§ EXERCISE OBJECTIVE
Read the data below line by line and copy each one with "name" in it.

§ MATERIAL PROVIDED
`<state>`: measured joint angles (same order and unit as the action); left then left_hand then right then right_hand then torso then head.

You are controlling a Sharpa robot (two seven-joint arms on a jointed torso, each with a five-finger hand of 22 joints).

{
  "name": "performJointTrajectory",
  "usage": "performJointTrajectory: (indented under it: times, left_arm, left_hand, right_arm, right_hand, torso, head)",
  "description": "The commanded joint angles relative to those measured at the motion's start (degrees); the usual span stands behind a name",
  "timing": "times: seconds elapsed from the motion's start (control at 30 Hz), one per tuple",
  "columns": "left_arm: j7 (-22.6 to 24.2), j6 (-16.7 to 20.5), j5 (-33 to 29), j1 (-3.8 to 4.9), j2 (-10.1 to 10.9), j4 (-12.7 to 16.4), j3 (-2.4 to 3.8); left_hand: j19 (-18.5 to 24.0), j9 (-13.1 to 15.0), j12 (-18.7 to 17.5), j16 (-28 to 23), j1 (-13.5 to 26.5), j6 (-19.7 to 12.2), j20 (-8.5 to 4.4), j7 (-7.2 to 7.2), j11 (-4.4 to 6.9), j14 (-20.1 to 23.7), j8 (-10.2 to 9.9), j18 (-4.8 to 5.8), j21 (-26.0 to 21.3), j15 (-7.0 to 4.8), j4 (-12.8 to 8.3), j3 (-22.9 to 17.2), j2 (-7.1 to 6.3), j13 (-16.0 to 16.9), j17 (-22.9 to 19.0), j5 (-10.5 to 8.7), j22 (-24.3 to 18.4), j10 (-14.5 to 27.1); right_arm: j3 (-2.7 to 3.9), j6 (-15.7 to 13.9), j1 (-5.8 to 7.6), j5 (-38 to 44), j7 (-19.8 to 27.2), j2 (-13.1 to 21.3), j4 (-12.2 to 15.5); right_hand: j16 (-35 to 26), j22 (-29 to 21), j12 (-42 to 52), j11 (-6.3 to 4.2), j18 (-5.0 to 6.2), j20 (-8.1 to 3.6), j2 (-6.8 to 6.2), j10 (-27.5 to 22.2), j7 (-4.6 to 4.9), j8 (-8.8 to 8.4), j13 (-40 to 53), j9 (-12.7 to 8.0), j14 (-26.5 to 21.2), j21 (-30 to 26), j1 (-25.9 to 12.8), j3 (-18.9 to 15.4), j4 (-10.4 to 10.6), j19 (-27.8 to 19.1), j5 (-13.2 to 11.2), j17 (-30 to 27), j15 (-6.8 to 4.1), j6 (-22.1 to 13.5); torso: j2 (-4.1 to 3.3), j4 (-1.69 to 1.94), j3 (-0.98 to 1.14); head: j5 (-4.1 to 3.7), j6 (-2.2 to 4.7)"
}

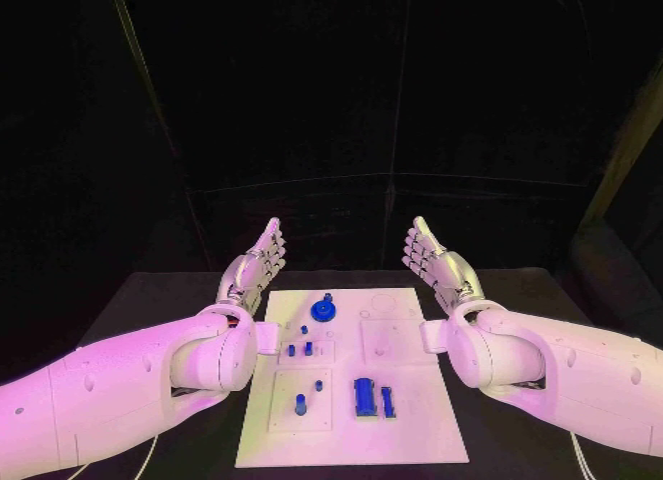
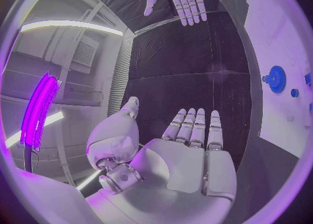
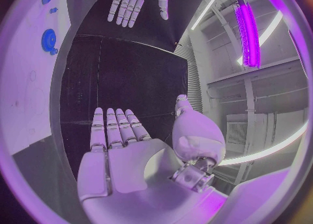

§ RESPONSE TO THE TASK
  "name": "performJointTrajectory",
  "description": "The commanded joint angles relative to those measured at the motion's start (degrees); the usual span stands behind a name",

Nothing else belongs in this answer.